## What the task asks
Your answer needs to include each line of the records in which the string "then" can be found.

***** Available data

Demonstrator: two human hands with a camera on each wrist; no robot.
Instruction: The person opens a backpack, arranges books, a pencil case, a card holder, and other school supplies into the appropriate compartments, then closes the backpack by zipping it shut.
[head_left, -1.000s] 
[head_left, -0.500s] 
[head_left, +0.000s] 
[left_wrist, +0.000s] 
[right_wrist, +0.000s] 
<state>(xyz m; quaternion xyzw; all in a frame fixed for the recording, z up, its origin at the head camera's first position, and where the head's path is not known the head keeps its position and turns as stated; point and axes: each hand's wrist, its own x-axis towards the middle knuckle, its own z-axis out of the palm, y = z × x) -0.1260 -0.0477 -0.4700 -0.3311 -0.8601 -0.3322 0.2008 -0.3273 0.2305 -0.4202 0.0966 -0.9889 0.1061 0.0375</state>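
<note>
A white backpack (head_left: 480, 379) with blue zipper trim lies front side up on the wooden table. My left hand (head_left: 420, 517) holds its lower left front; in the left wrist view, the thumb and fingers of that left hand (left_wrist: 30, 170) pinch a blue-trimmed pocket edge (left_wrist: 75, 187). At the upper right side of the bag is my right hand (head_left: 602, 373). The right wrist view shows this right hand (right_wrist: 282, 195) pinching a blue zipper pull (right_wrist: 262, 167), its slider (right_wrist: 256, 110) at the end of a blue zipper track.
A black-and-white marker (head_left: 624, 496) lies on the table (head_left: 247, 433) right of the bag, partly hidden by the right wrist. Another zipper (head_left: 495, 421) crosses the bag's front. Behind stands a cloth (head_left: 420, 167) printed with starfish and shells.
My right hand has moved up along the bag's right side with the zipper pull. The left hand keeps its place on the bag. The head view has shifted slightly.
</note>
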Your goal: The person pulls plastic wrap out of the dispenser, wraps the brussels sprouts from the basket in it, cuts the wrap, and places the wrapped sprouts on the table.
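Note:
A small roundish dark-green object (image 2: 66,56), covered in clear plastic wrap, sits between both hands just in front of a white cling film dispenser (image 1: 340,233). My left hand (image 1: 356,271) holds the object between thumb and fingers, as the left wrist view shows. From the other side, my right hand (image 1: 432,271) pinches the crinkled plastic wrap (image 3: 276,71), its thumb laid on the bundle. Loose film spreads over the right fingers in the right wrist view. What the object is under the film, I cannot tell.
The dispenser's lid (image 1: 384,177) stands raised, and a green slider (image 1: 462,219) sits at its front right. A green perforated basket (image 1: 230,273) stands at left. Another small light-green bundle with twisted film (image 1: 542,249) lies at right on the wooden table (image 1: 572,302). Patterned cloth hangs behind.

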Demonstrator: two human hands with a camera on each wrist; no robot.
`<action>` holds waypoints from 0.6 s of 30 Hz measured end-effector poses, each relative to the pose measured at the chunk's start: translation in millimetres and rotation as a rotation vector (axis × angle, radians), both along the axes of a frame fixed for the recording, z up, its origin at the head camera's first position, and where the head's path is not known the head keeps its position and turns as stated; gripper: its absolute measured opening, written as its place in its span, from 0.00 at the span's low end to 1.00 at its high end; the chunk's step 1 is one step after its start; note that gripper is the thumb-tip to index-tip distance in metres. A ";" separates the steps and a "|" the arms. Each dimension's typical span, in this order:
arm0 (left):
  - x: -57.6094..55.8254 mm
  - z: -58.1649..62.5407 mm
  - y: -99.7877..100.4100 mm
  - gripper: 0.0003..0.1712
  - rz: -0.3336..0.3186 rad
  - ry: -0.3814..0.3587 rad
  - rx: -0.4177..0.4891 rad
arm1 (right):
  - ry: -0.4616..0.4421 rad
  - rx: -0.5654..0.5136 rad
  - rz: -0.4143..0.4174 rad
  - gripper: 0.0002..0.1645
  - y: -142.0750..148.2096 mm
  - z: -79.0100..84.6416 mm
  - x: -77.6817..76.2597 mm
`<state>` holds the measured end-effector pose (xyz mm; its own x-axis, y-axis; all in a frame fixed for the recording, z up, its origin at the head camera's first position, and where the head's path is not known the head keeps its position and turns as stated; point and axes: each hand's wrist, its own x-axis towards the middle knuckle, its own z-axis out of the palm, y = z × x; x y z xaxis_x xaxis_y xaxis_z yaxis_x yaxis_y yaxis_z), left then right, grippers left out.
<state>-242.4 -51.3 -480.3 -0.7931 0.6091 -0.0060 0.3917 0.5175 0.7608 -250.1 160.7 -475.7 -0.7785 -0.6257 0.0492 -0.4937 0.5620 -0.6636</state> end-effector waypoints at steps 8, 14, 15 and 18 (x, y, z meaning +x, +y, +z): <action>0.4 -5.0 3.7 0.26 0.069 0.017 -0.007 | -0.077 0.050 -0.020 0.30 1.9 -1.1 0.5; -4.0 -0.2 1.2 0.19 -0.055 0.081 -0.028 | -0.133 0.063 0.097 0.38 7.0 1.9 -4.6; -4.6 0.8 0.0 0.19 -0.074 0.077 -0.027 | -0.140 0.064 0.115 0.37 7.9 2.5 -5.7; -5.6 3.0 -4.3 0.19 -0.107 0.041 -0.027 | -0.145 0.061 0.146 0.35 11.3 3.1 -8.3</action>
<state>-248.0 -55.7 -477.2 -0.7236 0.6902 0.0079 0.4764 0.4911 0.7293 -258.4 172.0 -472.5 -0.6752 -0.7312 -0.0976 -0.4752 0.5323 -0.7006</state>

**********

## Answer to this exercise
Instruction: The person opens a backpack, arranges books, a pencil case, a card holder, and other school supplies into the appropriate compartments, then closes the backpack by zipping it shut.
`<state>` holds the measured end-effector pose (xyz mm; its own x-axis, y-axis; all in a frame fixed for the recording, z up, its origin at the head camera's first position, and where the head's path is not known the head keeps its position and turns as stated; point and axes: each hand's wrist, its own x-axis towards the middle knuckle, its own z-axis out of the palm, y = z × x; x y z xaxis_x xaxis_y xaxis_z yaxis_x yaxis_y yaxis_z), left then right, grippers left out.

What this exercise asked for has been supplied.